[Records drawn from a dataset]
====================

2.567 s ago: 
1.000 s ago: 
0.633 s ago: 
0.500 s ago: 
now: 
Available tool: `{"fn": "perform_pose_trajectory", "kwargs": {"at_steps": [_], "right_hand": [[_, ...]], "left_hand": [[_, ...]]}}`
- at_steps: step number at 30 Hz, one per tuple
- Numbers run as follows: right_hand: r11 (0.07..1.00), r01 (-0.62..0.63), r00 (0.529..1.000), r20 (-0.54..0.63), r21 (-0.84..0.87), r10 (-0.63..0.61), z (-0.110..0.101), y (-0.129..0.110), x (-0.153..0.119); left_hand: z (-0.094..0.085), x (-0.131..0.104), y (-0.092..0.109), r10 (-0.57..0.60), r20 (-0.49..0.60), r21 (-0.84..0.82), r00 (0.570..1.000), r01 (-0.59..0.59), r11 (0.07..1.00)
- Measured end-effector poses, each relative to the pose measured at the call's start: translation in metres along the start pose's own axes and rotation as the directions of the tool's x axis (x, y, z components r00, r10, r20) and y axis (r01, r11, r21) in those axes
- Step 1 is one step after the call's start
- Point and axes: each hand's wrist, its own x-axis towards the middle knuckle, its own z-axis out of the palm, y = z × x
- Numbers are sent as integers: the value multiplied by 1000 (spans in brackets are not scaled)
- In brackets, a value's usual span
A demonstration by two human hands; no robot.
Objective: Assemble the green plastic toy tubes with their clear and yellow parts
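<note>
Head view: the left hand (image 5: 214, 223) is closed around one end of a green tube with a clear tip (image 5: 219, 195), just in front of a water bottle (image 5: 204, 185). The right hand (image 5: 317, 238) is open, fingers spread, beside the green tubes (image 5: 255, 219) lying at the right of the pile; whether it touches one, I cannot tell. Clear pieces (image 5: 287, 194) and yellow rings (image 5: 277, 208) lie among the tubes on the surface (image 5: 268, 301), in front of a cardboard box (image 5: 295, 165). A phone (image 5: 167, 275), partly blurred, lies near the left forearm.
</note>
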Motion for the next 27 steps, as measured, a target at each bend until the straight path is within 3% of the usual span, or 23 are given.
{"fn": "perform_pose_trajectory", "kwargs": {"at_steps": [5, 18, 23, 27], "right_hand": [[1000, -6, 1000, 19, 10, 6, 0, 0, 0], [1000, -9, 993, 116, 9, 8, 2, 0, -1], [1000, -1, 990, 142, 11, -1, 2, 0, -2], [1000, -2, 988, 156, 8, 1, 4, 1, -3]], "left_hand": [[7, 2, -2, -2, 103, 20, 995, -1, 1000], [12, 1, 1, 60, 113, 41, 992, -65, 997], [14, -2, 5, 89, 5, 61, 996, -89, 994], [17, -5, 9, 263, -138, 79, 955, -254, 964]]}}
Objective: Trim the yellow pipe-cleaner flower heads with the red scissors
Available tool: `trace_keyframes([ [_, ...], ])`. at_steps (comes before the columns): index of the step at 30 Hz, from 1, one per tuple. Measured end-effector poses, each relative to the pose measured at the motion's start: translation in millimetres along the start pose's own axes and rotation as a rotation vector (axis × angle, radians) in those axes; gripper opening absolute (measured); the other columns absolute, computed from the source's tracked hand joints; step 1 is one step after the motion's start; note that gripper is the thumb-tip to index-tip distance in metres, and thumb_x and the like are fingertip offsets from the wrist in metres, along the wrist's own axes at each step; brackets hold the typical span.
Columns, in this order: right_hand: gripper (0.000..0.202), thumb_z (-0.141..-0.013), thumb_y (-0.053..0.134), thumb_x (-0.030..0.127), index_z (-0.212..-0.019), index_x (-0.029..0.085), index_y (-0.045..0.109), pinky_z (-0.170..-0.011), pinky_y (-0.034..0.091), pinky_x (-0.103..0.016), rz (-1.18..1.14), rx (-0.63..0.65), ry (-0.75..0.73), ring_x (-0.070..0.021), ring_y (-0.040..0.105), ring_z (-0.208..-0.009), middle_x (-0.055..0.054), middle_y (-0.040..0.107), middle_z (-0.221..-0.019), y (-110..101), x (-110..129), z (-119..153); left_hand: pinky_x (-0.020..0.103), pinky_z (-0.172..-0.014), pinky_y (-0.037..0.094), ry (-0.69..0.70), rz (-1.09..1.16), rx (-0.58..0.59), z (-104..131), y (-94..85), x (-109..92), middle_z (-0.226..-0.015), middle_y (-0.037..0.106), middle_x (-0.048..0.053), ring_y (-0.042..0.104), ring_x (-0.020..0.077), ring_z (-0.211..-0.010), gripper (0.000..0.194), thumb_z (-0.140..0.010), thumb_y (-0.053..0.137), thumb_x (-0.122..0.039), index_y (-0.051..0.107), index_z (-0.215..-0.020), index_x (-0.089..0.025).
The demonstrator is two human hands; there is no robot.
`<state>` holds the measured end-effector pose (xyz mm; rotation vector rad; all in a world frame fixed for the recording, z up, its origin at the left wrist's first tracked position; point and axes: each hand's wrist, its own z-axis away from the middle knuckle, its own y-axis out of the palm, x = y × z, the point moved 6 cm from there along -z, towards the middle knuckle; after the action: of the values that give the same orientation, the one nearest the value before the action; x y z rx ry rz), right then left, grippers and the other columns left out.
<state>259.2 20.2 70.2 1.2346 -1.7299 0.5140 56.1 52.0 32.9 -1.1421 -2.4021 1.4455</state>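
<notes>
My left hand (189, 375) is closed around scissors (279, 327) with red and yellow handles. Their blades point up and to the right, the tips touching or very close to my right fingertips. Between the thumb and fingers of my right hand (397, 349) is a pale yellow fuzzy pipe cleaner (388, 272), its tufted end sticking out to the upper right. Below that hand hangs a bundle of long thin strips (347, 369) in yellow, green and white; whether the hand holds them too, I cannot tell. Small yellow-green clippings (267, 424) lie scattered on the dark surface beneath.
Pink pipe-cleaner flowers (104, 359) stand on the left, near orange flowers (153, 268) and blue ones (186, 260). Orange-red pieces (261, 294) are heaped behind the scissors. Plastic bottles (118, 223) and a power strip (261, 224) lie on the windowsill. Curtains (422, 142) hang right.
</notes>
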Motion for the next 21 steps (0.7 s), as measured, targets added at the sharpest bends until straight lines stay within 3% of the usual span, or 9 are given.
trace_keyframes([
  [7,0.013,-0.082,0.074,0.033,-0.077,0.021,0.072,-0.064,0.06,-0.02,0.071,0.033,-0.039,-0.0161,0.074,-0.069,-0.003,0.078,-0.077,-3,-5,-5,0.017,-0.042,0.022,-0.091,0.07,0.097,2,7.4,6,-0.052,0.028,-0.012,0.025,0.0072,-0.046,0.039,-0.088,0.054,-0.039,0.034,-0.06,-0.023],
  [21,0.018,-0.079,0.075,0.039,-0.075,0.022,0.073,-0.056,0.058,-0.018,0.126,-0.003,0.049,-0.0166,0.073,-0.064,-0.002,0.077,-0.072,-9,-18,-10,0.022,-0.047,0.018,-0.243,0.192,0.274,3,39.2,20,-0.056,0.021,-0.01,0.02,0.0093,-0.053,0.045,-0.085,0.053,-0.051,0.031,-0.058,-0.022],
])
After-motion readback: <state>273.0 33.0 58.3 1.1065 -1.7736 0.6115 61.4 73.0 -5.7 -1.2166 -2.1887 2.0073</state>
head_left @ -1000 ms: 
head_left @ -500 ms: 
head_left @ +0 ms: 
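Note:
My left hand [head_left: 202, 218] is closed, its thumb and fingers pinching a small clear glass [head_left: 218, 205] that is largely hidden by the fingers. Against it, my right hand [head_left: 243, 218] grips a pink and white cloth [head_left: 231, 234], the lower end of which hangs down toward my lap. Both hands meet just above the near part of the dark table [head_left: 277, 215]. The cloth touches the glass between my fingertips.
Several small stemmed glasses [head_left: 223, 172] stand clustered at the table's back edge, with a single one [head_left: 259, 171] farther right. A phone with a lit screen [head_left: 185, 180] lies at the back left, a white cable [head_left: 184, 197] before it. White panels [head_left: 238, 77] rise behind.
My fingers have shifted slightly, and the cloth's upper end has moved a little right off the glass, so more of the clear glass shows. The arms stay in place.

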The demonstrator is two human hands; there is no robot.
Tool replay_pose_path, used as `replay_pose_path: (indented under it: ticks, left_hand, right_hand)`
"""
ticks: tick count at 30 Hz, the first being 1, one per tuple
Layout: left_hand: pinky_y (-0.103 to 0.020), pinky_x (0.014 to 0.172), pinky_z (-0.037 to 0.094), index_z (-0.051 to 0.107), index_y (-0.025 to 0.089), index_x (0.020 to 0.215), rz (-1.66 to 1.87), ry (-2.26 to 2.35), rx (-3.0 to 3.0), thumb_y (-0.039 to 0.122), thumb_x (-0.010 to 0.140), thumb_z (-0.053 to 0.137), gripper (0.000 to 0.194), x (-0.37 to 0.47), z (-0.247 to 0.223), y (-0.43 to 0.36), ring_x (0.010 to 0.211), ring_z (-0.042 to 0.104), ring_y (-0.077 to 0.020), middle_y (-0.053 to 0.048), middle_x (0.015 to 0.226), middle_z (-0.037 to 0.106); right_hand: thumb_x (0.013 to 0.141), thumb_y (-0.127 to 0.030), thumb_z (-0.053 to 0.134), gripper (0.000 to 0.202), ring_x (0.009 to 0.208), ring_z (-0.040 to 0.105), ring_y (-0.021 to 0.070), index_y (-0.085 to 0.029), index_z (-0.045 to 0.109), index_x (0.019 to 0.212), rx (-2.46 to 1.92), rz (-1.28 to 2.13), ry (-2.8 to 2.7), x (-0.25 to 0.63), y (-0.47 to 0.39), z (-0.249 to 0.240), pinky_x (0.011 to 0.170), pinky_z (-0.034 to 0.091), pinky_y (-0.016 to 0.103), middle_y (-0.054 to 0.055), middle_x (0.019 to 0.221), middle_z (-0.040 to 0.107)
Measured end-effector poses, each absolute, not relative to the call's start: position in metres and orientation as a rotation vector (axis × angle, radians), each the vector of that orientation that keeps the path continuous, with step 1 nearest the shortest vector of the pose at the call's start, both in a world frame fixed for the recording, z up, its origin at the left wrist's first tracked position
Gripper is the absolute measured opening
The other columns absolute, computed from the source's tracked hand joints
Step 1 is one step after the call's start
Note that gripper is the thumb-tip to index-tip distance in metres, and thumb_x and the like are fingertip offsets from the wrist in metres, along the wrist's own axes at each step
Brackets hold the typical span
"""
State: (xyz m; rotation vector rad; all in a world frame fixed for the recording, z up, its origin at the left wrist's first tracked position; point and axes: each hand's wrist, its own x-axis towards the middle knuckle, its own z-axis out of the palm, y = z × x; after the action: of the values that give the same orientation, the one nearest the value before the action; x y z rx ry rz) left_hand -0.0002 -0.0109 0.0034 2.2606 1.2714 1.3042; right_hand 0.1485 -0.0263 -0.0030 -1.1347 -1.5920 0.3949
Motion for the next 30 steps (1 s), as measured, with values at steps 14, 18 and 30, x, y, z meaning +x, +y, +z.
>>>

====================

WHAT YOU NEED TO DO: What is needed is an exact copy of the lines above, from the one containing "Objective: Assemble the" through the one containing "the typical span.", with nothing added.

SOLVED EXERCISE:
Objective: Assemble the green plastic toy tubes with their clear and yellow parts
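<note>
Head view: the left hand (image 5: 214, 223) is closed around one end of a green tube with a clear tip (image 5: 219, 195), just in front of a water bottle (image 5: 204, 185). The right hand (image 5: 317, 238) is open, fingers spread, beside the green tubes (image 5: 255, 219) lying at the right of the pile; whether it touches one, I cannot tell. Clear pieces (image 5: 287, 194) and yellow rings (image 5: 277, 208) lie among the tubes on the surface (image 5: 268, 301), in front of a cardboard box (image 5: 295, 165). A phone (image 5: 167, 275), partly blurred, lies near the left forearm.
</note>
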Motion for the next 27 steps, as measured, a target at each bend until the straight path is within 3% of the usual span, or 23 are given.
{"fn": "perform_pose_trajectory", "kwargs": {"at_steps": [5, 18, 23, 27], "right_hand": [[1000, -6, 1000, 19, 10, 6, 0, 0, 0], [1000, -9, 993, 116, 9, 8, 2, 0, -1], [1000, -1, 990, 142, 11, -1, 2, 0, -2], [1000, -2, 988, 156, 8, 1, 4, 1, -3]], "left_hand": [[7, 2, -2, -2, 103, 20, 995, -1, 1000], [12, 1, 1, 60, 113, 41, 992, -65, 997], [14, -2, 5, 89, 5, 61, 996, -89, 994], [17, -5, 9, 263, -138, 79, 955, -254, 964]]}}
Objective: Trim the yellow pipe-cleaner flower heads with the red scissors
Available tool: `trace_keyframes([ [_, ...], ])`. at_steps (comes before the columns): index of the step at 30 Hz, from 1, one per tuple. Measured end-effector poses, each relative to the pose measured at the motion's start: translation in millimetres along the start pose's own axes and rotation as a rotation vector (axis × angle, radians) in those axes; gripper opening absolute (measured); the other columns absolute, computed from the source's tracked hand joints; step 1 is one step after the motion's start; note that gripper is the thumb-tip to index-tip distance in metres, and thumb_x and the like are fingertip offsets from the wrist in metres, along the wrist's own axes at each step; brackets hold the typical span.

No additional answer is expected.